Par ailleurs, il convient de souligner également les points suivants15(*), confirmés par mon expérience personnelle en Afrique du sud :

- La participation des parties prenantes est essentielle à la réussite de la mise en oeuvre de l'approche écosystémique des pêches : tous les points de vue doivent être représentés et aucun groupe ni individu ne doit se mettre en avant.

- L'avantage d'une approche générique est de permettre la comparaison, l'interrogation et le suivi des résultats à tous les niveaux.

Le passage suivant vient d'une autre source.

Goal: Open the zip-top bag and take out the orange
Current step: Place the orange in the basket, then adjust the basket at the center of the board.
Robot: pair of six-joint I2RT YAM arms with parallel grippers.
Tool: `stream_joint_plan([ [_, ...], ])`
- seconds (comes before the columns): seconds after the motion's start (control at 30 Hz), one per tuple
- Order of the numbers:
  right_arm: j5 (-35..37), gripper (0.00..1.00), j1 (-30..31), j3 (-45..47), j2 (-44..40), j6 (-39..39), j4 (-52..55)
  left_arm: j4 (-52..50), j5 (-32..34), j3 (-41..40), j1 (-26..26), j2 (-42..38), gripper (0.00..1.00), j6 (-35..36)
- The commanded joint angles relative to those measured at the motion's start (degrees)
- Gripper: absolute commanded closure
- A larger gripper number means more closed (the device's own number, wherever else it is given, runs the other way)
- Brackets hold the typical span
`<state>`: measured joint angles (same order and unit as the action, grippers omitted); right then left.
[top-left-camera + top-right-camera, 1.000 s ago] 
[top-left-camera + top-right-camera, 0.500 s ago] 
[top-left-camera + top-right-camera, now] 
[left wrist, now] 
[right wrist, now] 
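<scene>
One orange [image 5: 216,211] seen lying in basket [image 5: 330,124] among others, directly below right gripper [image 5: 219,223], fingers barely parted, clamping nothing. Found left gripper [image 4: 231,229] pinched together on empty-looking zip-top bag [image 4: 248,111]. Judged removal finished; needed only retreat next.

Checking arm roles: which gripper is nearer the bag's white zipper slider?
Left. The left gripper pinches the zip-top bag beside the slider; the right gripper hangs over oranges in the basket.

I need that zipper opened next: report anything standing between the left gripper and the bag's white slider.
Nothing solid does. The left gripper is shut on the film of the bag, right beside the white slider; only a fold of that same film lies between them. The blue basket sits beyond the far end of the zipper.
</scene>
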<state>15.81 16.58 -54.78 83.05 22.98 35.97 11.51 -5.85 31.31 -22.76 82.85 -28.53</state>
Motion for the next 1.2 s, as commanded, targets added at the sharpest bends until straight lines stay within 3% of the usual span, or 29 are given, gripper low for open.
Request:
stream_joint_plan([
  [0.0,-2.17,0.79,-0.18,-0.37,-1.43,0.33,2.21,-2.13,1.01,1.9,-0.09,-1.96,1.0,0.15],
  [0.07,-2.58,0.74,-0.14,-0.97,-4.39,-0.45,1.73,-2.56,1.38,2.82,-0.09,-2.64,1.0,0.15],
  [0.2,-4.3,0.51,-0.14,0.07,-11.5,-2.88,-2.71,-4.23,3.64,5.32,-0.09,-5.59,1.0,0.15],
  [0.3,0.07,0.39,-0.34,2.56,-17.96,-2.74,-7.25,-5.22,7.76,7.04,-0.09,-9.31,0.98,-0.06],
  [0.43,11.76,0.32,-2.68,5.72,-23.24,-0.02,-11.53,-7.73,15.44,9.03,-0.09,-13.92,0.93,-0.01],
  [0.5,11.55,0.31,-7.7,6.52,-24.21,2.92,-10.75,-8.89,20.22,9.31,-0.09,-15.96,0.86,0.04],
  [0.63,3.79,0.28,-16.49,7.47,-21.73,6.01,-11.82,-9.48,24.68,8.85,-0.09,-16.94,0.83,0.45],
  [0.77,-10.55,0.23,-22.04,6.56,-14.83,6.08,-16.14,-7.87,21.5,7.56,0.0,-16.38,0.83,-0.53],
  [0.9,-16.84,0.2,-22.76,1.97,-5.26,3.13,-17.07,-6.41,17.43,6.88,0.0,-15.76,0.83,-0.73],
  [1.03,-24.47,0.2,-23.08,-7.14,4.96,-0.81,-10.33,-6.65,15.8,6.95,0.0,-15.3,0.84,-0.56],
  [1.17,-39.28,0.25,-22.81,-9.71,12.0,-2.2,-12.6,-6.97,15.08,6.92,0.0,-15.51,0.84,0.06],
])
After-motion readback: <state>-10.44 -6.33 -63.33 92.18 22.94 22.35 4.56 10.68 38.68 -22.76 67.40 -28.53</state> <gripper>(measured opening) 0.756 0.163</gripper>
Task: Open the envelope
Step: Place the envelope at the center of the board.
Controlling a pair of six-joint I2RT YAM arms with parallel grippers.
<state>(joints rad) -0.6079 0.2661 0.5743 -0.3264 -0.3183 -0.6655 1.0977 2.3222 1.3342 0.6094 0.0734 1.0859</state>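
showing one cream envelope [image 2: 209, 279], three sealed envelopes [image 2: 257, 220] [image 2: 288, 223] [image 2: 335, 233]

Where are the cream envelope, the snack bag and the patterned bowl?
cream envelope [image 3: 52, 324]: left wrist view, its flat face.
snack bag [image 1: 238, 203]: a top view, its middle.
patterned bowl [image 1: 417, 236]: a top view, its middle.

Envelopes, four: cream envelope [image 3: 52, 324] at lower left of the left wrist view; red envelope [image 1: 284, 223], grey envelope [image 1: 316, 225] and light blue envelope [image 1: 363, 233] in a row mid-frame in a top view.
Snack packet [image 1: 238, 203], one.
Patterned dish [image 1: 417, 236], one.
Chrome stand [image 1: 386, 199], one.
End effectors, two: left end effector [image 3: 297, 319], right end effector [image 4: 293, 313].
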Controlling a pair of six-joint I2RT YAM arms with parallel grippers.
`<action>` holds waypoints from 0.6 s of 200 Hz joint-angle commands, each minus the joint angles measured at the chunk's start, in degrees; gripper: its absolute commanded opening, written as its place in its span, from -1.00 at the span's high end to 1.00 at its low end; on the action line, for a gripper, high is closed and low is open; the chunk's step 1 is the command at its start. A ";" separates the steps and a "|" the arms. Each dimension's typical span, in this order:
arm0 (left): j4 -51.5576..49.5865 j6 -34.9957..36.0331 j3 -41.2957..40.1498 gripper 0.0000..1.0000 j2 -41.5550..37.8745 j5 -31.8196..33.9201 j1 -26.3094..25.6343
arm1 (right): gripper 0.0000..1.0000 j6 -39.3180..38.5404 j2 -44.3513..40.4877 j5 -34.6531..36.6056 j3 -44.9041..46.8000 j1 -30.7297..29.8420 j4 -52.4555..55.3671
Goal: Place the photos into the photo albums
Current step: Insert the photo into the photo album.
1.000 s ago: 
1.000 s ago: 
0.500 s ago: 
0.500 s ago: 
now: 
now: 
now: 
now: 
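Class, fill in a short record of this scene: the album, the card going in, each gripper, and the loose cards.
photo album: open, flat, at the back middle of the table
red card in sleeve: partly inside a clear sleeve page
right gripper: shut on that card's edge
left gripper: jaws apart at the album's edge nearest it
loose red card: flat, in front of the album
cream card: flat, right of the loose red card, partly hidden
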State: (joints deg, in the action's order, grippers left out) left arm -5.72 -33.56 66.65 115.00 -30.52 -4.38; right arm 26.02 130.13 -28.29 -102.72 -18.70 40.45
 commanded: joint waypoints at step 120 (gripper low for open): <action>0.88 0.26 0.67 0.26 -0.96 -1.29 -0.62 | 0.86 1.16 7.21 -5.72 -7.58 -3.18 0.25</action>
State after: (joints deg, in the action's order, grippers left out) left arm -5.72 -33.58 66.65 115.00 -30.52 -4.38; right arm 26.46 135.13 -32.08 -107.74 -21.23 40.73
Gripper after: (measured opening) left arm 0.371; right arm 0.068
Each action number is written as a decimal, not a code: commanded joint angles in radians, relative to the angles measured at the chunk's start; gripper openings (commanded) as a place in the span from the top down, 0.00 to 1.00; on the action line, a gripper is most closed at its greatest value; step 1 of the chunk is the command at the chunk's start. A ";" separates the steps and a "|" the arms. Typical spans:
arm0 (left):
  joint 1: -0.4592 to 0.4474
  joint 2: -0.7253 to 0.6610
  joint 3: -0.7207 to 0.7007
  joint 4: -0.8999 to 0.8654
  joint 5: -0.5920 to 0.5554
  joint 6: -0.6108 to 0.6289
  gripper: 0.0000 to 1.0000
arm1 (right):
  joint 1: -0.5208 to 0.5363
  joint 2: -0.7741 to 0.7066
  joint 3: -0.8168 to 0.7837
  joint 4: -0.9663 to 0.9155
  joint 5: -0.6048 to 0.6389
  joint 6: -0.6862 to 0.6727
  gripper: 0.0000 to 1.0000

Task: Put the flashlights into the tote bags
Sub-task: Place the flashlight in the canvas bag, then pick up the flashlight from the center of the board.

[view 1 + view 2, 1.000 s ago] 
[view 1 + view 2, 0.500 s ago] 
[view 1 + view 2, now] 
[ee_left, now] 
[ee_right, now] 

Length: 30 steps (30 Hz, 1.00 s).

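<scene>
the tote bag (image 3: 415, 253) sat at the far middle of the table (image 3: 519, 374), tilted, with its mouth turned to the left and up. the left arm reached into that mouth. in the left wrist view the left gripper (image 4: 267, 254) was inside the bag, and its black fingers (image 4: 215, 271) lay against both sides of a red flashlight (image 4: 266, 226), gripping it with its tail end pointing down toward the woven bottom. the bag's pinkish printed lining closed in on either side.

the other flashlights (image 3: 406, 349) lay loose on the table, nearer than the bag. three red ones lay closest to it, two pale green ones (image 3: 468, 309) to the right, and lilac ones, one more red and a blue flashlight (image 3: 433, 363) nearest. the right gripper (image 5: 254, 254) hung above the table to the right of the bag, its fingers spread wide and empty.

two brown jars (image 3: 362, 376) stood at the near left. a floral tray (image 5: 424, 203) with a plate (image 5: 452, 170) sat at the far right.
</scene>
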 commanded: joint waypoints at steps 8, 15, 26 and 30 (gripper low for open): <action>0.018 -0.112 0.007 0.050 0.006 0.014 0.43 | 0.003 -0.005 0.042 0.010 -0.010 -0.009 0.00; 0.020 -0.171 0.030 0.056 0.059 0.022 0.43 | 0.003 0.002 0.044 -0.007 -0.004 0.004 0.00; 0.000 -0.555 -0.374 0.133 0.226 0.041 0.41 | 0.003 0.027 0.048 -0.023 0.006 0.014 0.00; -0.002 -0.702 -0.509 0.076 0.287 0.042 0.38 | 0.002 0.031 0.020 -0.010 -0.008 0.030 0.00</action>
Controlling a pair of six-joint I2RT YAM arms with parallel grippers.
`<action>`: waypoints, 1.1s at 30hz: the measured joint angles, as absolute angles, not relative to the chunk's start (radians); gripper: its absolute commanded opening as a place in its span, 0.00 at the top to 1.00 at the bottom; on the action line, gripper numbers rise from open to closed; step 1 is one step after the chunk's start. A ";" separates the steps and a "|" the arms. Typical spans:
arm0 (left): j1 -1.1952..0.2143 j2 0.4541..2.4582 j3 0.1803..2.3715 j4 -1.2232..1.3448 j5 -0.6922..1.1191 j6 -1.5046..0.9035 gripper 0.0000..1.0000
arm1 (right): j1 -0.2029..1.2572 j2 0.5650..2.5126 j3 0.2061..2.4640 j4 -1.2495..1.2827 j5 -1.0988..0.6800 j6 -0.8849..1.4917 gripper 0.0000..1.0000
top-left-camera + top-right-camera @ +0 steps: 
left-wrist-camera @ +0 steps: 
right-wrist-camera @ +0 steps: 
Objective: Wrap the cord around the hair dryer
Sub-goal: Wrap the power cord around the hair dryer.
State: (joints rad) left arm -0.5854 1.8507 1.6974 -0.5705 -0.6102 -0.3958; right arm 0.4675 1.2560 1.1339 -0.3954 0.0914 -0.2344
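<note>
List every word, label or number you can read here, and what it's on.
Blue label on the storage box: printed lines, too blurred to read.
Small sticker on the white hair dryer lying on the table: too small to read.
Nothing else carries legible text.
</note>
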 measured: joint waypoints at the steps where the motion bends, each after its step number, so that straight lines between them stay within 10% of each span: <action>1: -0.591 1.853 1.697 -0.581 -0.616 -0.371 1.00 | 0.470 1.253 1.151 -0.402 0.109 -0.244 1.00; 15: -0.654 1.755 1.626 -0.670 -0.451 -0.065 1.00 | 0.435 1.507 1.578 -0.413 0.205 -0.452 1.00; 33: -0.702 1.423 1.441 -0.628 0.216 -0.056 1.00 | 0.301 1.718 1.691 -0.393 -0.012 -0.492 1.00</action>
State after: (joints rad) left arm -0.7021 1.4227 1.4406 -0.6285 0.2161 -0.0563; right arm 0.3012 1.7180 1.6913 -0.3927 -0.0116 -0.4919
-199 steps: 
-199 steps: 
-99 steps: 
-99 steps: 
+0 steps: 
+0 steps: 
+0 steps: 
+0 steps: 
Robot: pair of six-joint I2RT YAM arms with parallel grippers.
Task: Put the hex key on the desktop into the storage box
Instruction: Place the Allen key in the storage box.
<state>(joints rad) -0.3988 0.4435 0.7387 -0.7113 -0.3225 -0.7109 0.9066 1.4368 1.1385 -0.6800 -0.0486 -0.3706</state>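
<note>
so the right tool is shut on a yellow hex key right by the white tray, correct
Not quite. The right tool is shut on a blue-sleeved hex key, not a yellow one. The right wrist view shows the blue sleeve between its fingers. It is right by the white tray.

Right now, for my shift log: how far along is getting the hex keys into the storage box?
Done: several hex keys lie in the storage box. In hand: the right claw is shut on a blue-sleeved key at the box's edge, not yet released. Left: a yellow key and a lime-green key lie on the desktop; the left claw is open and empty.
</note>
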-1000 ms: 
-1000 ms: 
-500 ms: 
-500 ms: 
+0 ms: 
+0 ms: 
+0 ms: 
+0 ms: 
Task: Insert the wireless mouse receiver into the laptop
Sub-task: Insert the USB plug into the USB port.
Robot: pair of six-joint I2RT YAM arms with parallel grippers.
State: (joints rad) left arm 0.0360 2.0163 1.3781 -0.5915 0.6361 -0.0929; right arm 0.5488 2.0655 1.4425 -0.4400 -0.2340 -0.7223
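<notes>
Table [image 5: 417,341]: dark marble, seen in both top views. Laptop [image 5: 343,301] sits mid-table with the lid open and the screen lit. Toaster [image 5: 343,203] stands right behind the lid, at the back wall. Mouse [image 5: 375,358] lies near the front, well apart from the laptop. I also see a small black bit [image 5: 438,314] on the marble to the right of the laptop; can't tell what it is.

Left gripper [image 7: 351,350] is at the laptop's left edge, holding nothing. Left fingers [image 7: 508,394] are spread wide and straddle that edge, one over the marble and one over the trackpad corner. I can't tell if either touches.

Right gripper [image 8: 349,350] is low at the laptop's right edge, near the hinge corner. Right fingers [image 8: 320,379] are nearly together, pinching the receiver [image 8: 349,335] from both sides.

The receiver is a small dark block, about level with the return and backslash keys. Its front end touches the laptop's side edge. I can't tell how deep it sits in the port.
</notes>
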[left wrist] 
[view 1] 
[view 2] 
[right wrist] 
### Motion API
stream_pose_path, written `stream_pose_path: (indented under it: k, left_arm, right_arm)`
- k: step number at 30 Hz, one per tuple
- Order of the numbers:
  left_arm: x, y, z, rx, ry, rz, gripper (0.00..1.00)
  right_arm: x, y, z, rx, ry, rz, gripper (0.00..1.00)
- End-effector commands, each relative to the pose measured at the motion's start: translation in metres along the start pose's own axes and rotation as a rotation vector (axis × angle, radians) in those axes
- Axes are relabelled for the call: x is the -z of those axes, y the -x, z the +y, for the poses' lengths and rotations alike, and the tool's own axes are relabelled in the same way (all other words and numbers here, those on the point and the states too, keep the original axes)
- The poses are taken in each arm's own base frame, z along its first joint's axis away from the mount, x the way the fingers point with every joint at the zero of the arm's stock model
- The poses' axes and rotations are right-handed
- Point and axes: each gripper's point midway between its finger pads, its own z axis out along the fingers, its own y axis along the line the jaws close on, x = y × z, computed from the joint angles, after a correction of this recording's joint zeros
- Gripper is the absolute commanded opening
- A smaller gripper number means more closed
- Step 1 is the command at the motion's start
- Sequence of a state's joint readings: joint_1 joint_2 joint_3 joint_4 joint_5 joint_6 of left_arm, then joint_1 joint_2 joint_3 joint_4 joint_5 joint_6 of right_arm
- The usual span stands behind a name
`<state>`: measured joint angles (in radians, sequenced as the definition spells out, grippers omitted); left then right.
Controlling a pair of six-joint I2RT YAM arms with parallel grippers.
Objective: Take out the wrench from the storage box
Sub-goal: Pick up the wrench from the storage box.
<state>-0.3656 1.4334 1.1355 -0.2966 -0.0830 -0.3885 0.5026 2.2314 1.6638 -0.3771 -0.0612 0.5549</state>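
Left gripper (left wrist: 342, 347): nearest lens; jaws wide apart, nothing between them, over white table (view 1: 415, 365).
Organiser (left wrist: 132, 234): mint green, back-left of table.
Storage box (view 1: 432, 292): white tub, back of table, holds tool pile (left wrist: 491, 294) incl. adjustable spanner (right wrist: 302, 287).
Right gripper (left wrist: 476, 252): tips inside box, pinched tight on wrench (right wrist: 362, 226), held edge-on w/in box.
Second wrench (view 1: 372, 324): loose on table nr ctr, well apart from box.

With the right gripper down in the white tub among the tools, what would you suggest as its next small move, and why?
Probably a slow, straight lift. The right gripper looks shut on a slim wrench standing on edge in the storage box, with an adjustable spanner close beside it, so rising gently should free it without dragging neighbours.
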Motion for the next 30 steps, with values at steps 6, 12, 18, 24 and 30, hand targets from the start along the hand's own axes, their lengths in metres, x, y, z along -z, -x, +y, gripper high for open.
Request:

Les gestionnaires peuvent suivre les progrès des actions de gestion de façon participative et transparente.

- Les ONG ont joué un rôle important en aidant à la mise en oeuvre de l'approche écosystémique des pêches et d'initiatives environnementales.

- Afin de maintenir la qualité et d'améliorer l'objectivité des données scientifiques nécessaires à la gestion, les institutions scientifiques liées aux pêches et à la conservation devraient être plus indépendantes et intégrées aux différents organismes scientifiques nationaux, notamment aux universités.

- Les scientifiques doivent accroître leurs efforts pour communiquer sur les enjeux écosystémiques auprès des politiques.

- Une implication plus grande de toutes les parties prenantes est souhaitable au regard de l'approche écosystémique des pêches.

Nous avons pour projet de développer, à Sète, un centre de consilience, c'est-à-dire un lieu où une expertise pourra être proposée à toutes les parties prenantes.


* 5 Costanza, 2000.

* 6 Worm et al., Science 2009.

* 7 Pikitch et al., Science 2004.

* 8 Déclaration issue du Sommet de Johannesburg (voir glossaire).

* 9 Cury et al., 2000.

* 10 Cury et Shannon, 2004 ; Roux et al., 2013.

* 11 Pikitch et al., 2012.

* 12 Directive-cadre stratégie pour le milieu marin n° 2008/56/CE du 17 juin 2008.

* 13 Marine Biodiversity and Ecosystem Functioning EU Network of Excellence (Réseau d'excellence de l'Union européenne sur la biodiversité marine et le fonctionnement des écosystèmes).

* 14 Intergovernmental platform on biodiversity and ecosystem services.